Sofocle

Sofocle
Sofocle nasce nella Grecia antica, precisamente a Colono, molto vicino ad Atene nel 496 a.C. e muore a Atene nel 406 a.C. Appartenente a una famiglia ricca e molto agiata, Sofocle ebbe la possibilità di godere di una delle migliori formazioni culturali, accompagnata da insegnamenti specifici e appositi anche nell'ambito del settore sportivo. Fin da giovane emerge in lui un profondo animo sensibile all'arte e dimostra a soli 27 anni uno spiccato, acuto e raffinato istinto mirato verso il mondo culturale e si impone con la sua personalità, riuscendo a diventare un grande drammaturgo greco antico.
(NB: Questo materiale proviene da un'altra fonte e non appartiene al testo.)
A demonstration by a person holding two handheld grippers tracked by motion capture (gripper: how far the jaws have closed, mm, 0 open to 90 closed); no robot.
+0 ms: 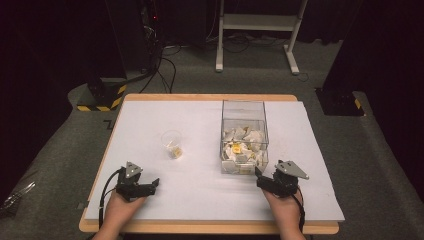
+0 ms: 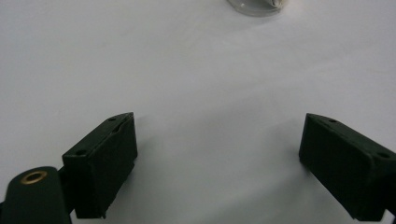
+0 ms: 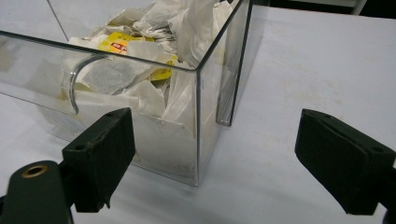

La sua figura imponente si affianca a quelle altrettanto importanti di Eschilo ed Euripide, e fu proprio grazie all'incontrastato trionfo da lui raggiunto contro Eschilo, fino a quel momento figura predominante indiscussa, a condurlo verso il successo e la fama, consacrando Sofocle come uno dei più grandi e importanti poeti tragici della Grecia antica. Le sue numerose vittorie raggiunte, il conseguimento di innumerevoli riconoscimenti e l'intensa gratificazione derivante da notevoli elogi ai suoi considerevoli meriti, riuscirono a condurre verso la gloria la figura di Sofocle, fino a giungere alla sua identificazione con un vero e proprio genio tra tutti i poeti tragici della Grecia antica. Grazie al legame di amicizia che lo legò a Pericle, Sofocle divenne anche personaggio attivo e dinamico nell'ambito del settore politico, ricoprendo un ruolo importante dal punto di vista della strategia nella guerra contro Samo, isola greca dell'Egeo orientale. Sotto il profilo delle opere create, Sofocle fu protagonista indiscusso e senza pari nel settore dell'arte e della cultura, furono molte le tragedie da lui scritte. La caratteristica inconfondibile delle sue creazioni si può senza alcun dubbio ritrovare nella capacità di porre in netto e ampio rilievo l'umanità dei suoi personaggi. Inoltre nelle sue tragedie Sofocle abolì il ricorso alla "trilogia legata", e introdusse la figura del terzo attore, con l'inserimento di innovazioni scenografiche senza precedenti. Sette sono le opere scritte da Sofocle rimaste: Aiace, Antigone, Edipo re, Filottete, Elettra, Edipo a Colono e Le Trachinie.